■ **EXERCISE DETAILS**
The answer consists of one number: how many lines of the data below include the string "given".

━━━━━━━━

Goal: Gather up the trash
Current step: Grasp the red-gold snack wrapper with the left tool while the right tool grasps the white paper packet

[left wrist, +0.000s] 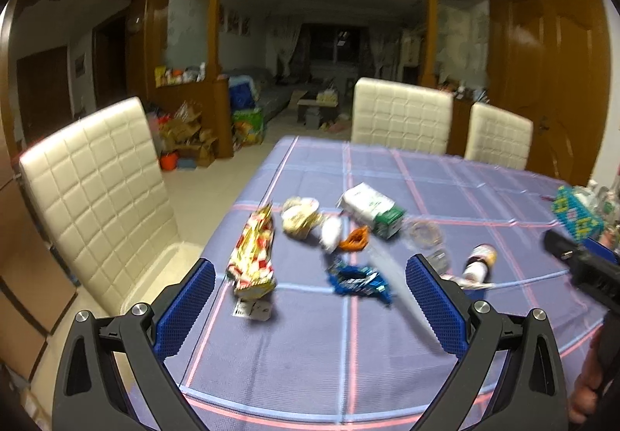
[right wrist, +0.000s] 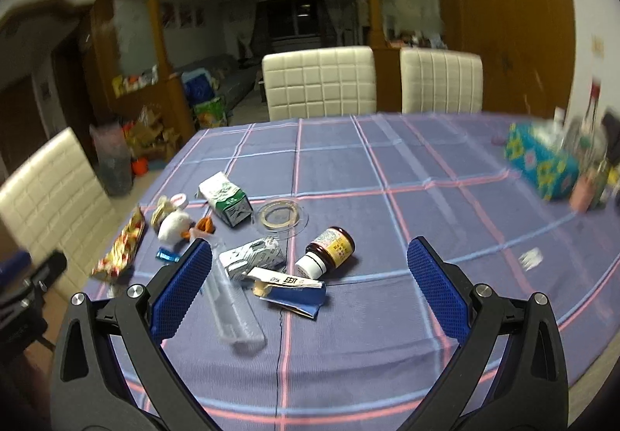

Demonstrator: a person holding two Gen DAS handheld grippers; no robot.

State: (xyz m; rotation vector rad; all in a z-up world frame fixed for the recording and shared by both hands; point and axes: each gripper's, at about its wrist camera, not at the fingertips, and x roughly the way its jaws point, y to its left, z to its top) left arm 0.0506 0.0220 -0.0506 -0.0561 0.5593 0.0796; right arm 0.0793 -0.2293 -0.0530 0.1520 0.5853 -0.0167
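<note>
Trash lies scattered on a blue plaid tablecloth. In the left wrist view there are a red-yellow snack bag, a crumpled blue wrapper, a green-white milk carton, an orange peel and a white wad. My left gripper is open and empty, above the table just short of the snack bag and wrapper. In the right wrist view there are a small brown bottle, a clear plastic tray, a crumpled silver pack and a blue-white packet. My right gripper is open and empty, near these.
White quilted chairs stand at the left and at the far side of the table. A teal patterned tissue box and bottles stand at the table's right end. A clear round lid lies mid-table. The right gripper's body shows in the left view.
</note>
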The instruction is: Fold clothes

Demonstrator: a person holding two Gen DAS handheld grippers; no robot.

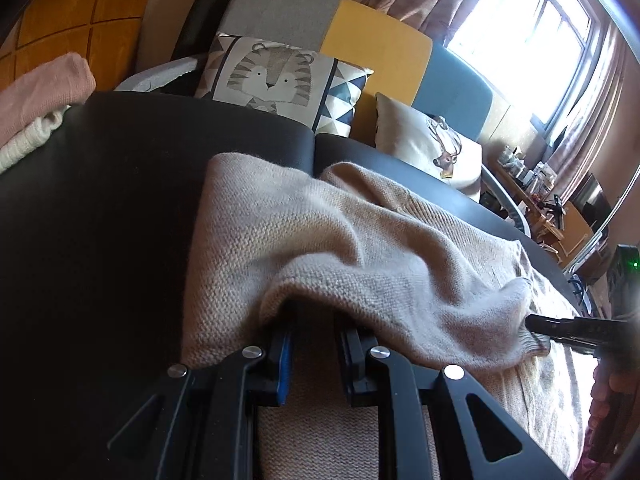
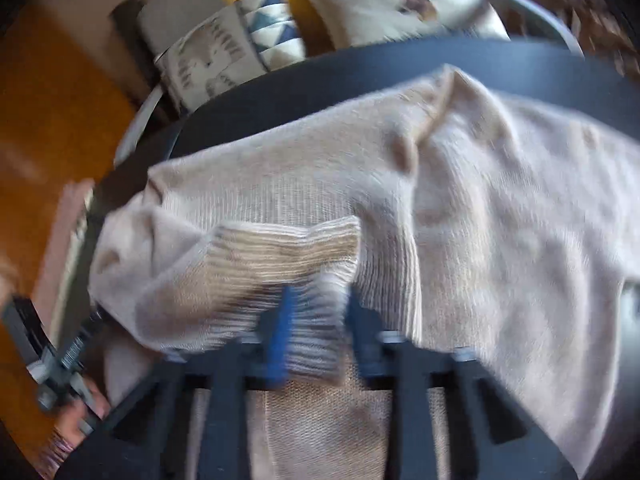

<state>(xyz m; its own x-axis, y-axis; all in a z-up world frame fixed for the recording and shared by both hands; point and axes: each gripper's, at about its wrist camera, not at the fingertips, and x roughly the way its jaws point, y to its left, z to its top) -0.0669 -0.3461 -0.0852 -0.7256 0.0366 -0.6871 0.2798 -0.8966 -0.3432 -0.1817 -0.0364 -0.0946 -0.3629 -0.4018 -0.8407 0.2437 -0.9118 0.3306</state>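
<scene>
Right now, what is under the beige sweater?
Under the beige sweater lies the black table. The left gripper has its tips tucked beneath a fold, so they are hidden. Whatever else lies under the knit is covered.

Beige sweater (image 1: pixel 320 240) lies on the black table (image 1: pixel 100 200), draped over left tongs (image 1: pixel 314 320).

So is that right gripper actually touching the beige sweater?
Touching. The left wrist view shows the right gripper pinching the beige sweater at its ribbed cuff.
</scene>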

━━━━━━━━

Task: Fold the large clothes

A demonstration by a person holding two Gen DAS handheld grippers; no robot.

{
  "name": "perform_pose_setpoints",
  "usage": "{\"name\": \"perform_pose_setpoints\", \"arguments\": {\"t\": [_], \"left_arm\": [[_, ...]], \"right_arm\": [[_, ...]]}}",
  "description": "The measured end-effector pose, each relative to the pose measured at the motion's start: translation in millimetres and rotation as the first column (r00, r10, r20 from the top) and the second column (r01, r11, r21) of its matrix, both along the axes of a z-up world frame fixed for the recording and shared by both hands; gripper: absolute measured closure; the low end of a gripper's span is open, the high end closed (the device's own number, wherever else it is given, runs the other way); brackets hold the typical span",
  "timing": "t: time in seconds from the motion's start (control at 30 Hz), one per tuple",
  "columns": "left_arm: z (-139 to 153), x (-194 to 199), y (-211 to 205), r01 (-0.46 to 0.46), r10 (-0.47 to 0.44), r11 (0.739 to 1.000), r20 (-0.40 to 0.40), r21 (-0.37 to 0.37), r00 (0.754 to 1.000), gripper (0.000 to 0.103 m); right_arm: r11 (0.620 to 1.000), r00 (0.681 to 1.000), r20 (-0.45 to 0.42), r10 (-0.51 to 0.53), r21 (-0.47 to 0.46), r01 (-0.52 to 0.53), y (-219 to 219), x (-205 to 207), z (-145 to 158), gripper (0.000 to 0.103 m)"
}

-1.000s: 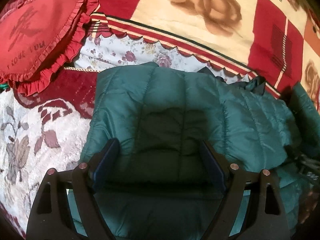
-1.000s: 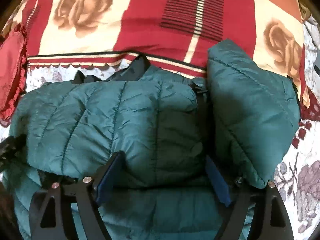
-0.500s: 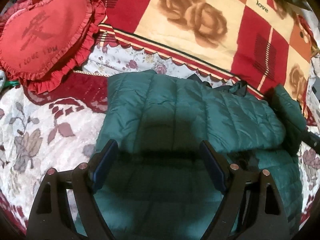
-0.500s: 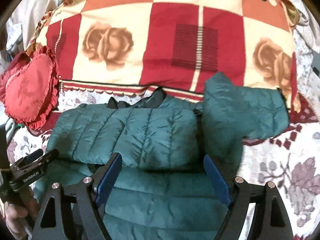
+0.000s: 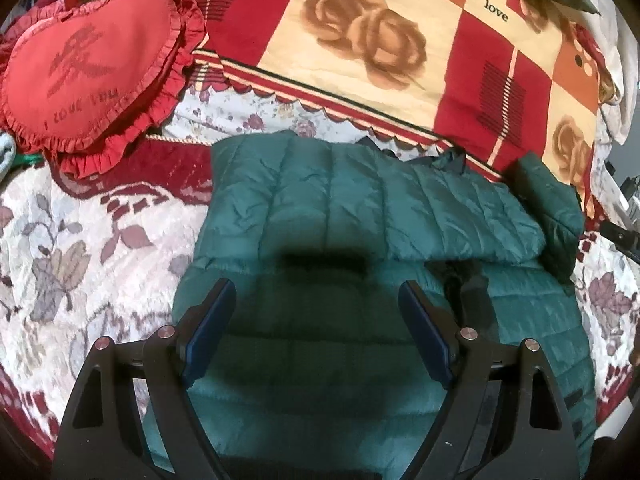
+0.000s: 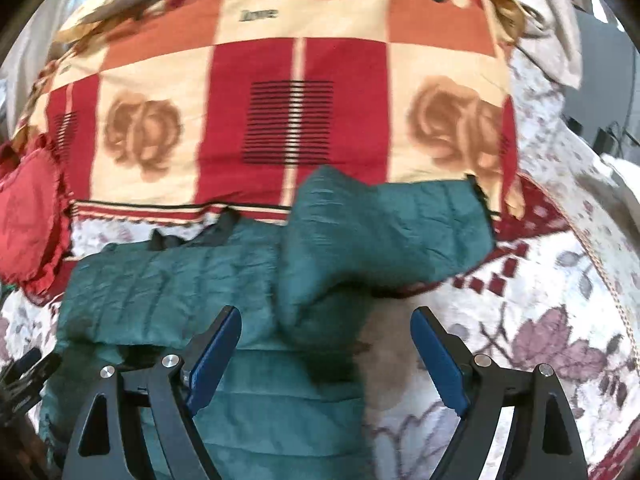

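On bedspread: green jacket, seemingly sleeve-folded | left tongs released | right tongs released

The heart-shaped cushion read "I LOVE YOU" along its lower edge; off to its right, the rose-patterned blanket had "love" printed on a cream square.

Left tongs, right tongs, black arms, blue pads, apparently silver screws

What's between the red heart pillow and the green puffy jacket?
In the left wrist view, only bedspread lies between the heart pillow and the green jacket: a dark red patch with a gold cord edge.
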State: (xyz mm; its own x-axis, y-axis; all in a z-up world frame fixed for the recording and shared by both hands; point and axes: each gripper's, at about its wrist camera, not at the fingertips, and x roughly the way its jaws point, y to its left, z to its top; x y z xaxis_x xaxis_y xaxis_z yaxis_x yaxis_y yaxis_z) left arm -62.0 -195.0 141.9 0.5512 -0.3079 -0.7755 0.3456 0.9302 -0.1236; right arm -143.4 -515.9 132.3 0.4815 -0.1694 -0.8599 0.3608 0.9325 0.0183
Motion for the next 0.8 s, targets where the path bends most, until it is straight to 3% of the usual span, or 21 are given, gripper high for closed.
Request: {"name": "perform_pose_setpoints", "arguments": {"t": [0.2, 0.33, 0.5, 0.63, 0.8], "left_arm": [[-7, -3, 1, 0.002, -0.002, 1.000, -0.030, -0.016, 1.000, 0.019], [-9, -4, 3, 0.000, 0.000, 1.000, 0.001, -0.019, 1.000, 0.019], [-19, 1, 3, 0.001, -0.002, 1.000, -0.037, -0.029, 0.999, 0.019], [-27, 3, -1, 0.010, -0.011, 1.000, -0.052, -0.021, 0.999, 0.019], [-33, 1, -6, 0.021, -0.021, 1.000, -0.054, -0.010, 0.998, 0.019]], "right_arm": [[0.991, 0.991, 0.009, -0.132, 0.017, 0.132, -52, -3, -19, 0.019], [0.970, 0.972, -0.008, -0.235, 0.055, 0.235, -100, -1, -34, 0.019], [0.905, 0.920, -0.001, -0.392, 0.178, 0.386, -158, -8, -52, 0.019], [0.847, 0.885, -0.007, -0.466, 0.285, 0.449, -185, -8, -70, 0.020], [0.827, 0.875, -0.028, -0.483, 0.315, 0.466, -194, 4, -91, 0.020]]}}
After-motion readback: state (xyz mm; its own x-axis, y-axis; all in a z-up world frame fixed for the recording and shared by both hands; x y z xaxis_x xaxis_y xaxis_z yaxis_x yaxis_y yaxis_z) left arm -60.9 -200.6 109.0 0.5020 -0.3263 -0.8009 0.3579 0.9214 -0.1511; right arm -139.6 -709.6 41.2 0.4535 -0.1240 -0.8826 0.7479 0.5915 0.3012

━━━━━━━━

■ **RESPONSE**
2